▸ **YOUR OBJECTIVE**
Return the lines below exactly, from the first line to the line that contains "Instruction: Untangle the". Leave out pictures.

Extracted records
==================================================

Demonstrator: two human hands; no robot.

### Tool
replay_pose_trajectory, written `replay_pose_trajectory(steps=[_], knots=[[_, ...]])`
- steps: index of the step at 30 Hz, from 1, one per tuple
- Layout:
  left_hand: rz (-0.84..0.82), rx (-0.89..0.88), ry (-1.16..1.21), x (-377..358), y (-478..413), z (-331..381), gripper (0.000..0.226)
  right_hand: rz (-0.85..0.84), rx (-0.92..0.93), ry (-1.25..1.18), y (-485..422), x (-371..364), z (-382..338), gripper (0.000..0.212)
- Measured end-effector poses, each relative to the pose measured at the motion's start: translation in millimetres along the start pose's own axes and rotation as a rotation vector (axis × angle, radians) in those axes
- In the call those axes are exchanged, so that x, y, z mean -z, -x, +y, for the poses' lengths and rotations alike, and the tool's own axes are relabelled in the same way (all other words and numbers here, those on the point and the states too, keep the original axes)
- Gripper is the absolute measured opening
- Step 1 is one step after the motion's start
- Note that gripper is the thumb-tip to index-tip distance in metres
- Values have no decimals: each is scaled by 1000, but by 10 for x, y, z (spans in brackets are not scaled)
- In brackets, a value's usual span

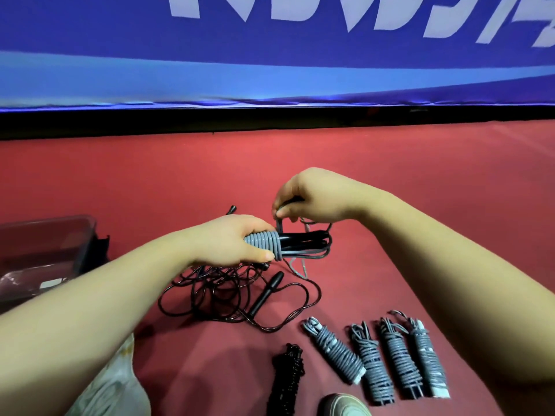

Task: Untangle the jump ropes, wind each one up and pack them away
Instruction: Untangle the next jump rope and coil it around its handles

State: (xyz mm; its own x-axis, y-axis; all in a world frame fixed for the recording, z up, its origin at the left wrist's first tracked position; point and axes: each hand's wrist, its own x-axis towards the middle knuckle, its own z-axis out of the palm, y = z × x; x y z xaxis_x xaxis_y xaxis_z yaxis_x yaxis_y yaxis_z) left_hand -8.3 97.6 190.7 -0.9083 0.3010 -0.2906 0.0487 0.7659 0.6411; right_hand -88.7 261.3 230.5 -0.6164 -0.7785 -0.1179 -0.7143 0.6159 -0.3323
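My left hand (237,240) grips a pair of black handles (300,240) with grey jump rope coils (265,244) wound round their near end. Just above and right of it, my right hand (306,199) pinches the free grey cord (279,225) where it rises from the coil. Below the hands a tangled black jump rope (228,295) lies on the red floor with one black handle (267,292) on top. Several wound grey ropes (378,355) lie side by side at the lower right, and a wound black rope (288,376) lies left of them.
A clear plastic box (51,247) stands at the left on the red floor. A pale plastic bag (114,385) lies at the lower left. A shoe tip (345,405) shows at the bottom edge. A blue banner wall (270,70) closes the far side.
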Motion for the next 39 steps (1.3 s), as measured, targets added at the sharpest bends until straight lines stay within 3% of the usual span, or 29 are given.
replay_pose_trajectory(steps=[3, 6, 9, 12, 16, 21, 26, 30, 35, 39], knots=[[51, 26, 11, -32, -46, -17, 29, 69, -52, 277, 1, -2, -120, 22], [202, 56, 36, -57, -95, -82, 33, 187, -149, 345, 20, -73, -214, 26], [372, 79, 58, -52, -146, -138, 42, 302, -223, 207, 39, -209, -307, 25], [479, 81, 91, -17, -173, -179, 52, 363, -257, -128, 53, -332, -338, 21], [594, 68, 277, 23, -146, -210, 46, 401, -254, -346, 51, -472, -188, 17], [545, 29, 722, -38, -165, -145, 44, 663, -180, -504, -15, -730, -52, 20], [520, 5, 924, -11, -162, -123, 44, 816, -94, -446, -86, -837, -116, 22], [508, -20, 945, -21, -113, -175, 40, 807, 23, -277, -44, -823, -116, 25], [456, -23, 1148, -36, -153, -36, 30, 791, -88, -611, 44, -721, -17, 13], [414, -27, 1273, -58, -181, 46, 30, 800, -65, -692, 112, -740, -12, 13]])
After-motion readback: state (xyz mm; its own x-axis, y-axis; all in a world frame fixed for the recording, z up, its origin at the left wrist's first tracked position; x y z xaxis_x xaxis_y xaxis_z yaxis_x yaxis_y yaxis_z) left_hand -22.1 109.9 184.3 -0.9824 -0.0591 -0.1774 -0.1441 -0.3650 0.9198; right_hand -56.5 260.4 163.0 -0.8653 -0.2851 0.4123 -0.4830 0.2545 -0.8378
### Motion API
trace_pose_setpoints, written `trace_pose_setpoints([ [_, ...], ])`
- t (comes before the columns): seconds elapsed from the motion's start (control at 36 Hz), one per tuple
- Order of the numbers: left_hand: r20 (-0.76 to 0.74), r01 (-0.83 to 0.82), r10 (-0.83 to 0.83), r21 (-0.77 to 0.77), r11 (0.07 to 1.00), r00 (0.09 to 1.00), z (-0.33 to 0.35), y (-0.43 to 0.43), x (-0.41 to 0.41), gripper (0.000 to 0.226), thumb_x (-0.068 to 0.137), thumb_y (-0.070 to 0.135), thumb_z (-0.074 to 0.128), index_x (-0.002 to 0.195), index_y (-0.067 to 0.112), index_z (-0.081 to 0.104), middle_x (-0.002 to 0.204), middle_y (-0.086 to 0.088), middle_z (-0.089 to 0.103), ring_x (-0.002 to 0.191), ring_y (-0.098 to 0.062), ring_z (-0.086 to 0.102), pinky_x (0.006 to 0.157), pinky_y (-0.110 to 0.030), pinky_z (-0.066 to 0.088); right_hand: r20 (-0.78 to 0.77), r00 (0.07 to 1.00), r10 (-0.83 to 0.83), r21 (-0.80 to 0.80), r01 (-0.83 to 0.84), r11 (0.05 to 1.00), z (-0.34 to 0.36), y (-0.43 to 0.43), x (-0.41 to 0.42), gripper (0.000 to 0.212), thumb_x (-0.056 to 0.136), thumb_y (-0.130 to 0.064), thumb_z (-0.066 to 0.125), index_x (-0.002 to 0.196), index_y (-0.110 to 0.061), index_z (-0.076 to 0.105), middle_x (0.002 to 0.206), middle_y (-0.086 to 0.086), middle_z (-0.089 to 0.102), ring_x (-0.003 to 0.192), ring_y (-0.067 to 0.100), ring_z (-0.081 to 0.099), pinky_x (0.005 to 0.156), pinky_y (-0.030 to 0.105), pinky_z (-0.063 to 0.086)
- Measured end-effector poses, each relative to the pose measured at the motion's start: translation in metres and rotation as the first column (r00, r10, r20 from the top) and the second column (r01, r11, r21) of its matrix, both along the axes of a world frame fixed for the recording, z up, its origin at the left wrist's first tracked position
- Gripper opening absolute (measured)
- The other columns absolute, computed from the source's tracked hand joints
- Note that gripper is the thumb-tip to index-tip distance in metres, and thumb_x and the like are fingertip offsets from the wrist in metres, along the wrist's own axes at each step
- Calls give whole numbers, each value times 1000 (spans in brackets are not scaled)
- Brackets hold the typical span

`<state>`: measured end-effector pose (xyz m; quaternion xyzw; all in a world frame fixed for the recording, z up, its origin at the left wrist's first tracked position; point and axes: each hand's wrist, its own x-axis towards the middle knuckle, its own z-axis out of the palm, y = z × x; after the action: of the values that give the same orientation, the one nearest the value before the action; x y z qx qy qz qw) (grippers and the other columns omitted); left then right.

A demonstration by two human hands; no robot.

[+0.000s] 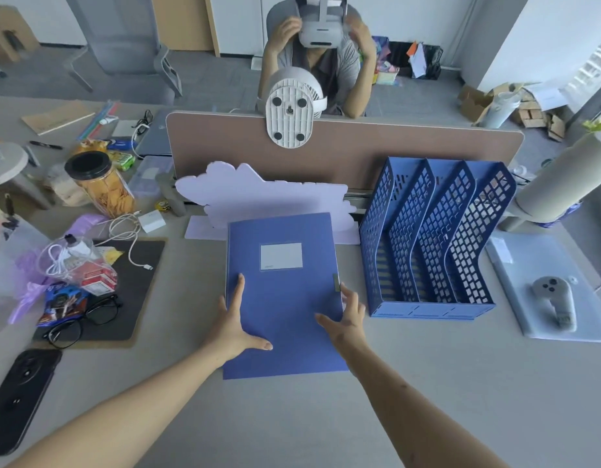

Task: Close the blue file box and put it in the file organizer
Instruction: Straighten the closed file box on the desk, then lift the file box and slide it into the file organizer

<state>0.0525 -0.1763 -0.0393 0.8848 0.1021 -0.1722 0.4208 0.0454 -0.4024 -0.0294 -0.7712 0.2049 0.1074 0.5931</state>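
Both hands, left and right, fingers spread, press box flat on worktop, closing lid; organizer waits beside it.

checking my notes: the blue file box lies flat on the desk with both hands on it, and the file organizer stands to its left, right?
Not quite: in the head view the file organizer stands to the right of the blue file box, not left. The box does lie flat on the desk, left hand and right hand on it.
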Motion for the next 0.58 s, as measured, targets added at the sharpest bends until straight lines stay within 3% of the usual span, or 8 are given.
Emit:
trace_pose_setpoints([
  [0.08, 86, 36, -34, -21, 999, 996, 11, 3, 6, 161, 41, 26, 102, 147, 58, -15, 158, -10, 9, 149, -28, 18, 110, -44, 36, 62, 998, -14, -119, 21, 993, 21, 0, 2, 75, 76, -25, 75, 136, -38, 32, 126, -6, 28, 112, 15, 36, 105, 38, 35],
  [0.17, 144, 118, -114, -22, 993, 983, 26, 3, 14, 160, 45, 25, 101, 150, 52, -16, 155, -6, 13, 146, -25, 23, 109, -41, 36, 114, 993, -32, -115, 45, 992, 41, -6, 6, 85, 70, -37, 79, 137, -42, 27, 127, -7, 28, 111, 14, 32, 103, 38, 34],
  [0.28, 190, 210, -199, -39, 977, 961, 43, -4, 26, 161, 48, 24, 100, 151, 46, -21, 152, -3, 15, 145, -23, 23, 111, -40, 34, 172, 985, -27, -58, 37, 998, 73, -26, 8, 80, 68, -39, 79, 126, -54, 26, 124, -12, 49, 115, 16, 53, 98, 39, 47],
  [0.36, 205, 268, -253, -49, 962, 945, 53, -17, 33, 164, 45, 28, 101, 149, 49, -24, 154, -3, 16, 146, -25, 21, 113, -43, 33, 187, 982, -30, -105, 50, 993, 105, -43, 2, 75, 73, -38, 76, 129, -47, 27, 101, -11, 59, 90, 9, 63, 87, 35, 51],
  [0.44, 234, 326, -303, -64, 943, 924, 63, -37, 37, 162, 47, 25, 101, 147, 49, -25, 156, -3, 15, 148, -25, 19, 113, -41, 33, 212, 977, -12, -207, 57, 977, 136, -59, -7, 81, 73, -35, 72, 136, -48, 22, 90, -15, 54, 90, 19, 61, 90, 41, 51],
  [0.5, 238, 374, -348, -72, 925, 907, 68, -53, 39, 162, 49, 25, 100, 147, 47, -27, 151, 0, 18, 146, -24, 20, 109, -37, 35, 208, 978, 27, -262, 29, 965, 156, -69, -16, 90, 73, -35, 68, 140, -52, 11, 93, -13, 55, 94, 26, 60, 89, 42, 50],
  [0.58, 243, 465, -440, -57, 883, 865, 75, -77, 42, 161, 49, 29, 99, 144, 48, -29, 155, -4, 16, 147, -26, 19, 108, -36, 35, 214, 975, 61, -378, 24, 926, 184, -83, -28, 97, 71, -41, 63, 139, -57, -3, 126, -6, 56, 104, 30, 59, 93, 44, 48],
])
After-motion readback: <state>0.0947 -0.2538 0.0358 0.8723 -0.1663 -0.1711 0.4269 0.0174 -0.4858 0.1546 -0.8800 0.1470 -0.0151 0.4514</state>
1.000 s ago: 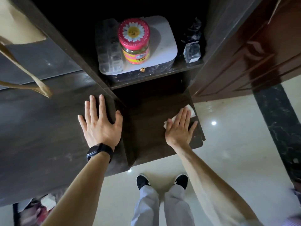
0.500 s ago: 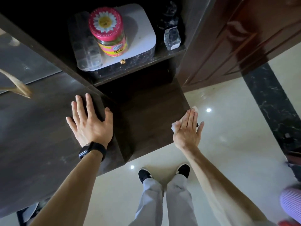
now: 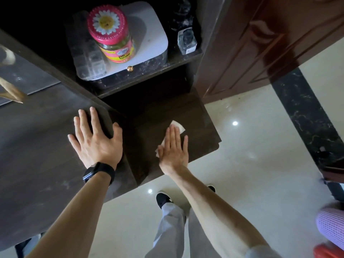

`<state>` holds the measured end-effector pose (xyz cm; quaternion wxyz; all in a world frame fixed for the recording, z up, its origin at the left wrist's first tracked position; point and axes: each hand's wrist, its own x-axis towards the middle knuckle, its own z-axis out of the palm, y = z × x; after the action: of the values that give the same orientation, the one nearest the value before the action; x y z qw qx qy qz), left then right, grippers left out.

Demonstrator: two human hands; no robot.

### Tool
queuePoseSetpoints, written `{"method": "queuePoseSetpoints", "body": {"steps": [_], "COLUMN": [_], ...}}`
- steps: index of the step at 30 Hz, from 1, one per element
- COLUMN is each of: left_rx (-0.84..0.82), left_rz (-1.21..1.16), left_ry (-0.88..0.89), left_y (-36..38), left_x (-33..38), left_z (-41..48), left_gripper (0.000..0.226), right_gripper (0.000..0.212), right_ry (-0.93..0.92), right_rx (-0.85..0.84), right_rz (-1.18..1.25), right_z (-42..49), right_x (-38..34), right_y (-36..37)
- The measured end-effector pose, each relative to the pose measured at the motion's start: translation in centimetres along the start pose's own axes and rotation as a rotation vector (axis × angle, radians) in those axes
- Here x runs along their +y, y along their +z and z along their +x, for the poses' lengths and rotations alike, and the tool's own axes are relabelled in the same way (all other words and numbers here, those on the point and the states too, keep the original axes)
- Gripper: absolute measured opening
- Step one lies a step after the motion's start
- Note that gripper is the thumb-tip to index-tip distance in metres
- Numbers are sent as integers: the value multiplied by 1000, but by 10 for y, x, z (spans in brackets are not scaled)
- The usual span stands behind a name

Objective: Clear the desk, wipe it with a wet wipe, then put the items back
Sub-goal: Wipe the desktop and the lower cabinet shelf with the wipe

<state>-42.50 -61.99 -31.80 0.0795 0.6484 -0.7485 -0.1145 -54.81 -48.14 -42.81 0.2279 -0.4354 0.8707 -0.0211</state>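
Observation:
My right hand (image 3: 174, 149) lies flat on a white wet wipe (image 3: 178, 126), pressing it onto the low dark wooden shelf (image 3: 202, 131); the wipe's corners show past my fingertips and beside my thumb. My left hand (image 3: 96, 140), a black watch on its wrist, rests flat with fingers spread on the higher dark desk top (image 3: 37, 146), holding nothing. On the shelf above stand a jar with a pink daisy lid (image 3: 111, 34), a clear plastic organiser (image 3: 87, 58), a white box (image 3: 149, 41) and a small glass bottle (image 3: 187, 41).
A reddish wooden door (image 3: 260, 43) stands to the right of the shelves. The glossy cream floor (image 3: 251, 164) has a black marble strip (image 3: 301, 118). My feet are under the shelf edge. A purple basket (image 3: 331, 228) and a red object (image 3: 329, 251) sit bottom right.
My right hand slid the wipe from the shelf's right edge back left toward its middle. My left hand stayed flat on the desk top.

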Motion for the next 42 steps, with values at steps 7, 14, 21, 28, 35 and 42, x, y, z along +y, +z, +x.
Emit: {"method": "queuePoseSetpoints", "body": {"steps": [7,14,21,28,35,42], "left_rx": [-6,0,8,-2,5,-6], "left_rz": [7,20,13,2,18,-1], "left_ry": [-5,-4,6,-8,-5,2], "left_y": [-2,0,0,-3,1,-1], "left_x": [1,1,0,2,-1,0], "left_z": [0,1,0,0,2,0], "left_gripper": [73,73,73,73,74,73], "right_gripper": [63,63,63,63,61,66], "right_ry": [-57,135,223,277,281,324], "right_rx": [21,74,97,80,160,59], "right_rz": [-90,-12,111,92,75,68], "right_z": [-31,33,30,-27,34,-56], "right_x": [76,96,86,104,92,101], "right_y": [4,-30,-28,-7,-19,4]}}
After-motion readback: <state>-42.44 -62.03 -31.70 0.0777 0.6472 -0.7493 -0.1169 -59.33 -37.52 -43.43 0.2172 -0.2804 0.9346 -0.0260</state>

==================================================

▸ **SOLUTION**
Demonstrator: two human hands; no robot.

### Tool
replay_pose_trajectory, written `replay_pose_trajectory(steps=[_], knots=[[_, ...]])`
- steps: index of the step at 30 Hz, from 1, one per tuple
- Layout:
  left_hand: rz (-0.84..0.82), rx (-0.89..0.88), ry (-1.16..1.21), x (-377..358), y (-478..413), z (-331..381), gripper (0.000..0.226)
  right_hand: rz (-0.85..0.84), rx (-0.92..0.93), ry (-1.25..1.18), y (-485..422), x (-371..364), z (-382..338), gripper (0.000..0.212)
- Measured end-effector poses, each relative to the pose measured at the motion's start: translation in millimetres along the start pose's own axes and rotation as a rotation vector (axis × angle, radians) in those axes
- In the call those axes are exchanged, so that x, y, z mean -z, -x, +y, for the poses' lengths and rotations alike, and the tool's own axes are relabelled in the same way (all other words and numbers here, those on the point and the states too, keep the original axes)
- Gripper is the absolute measured opening
- Step 1 is one step after the motion's start
- Note that gripper is the thumb-tip to index-tip distance in metres
- Values have no decimals: each is scaled by 1000, but by 10 for x, y, z (spans in brackets are not scaled)
- In brackets, a value's usual span


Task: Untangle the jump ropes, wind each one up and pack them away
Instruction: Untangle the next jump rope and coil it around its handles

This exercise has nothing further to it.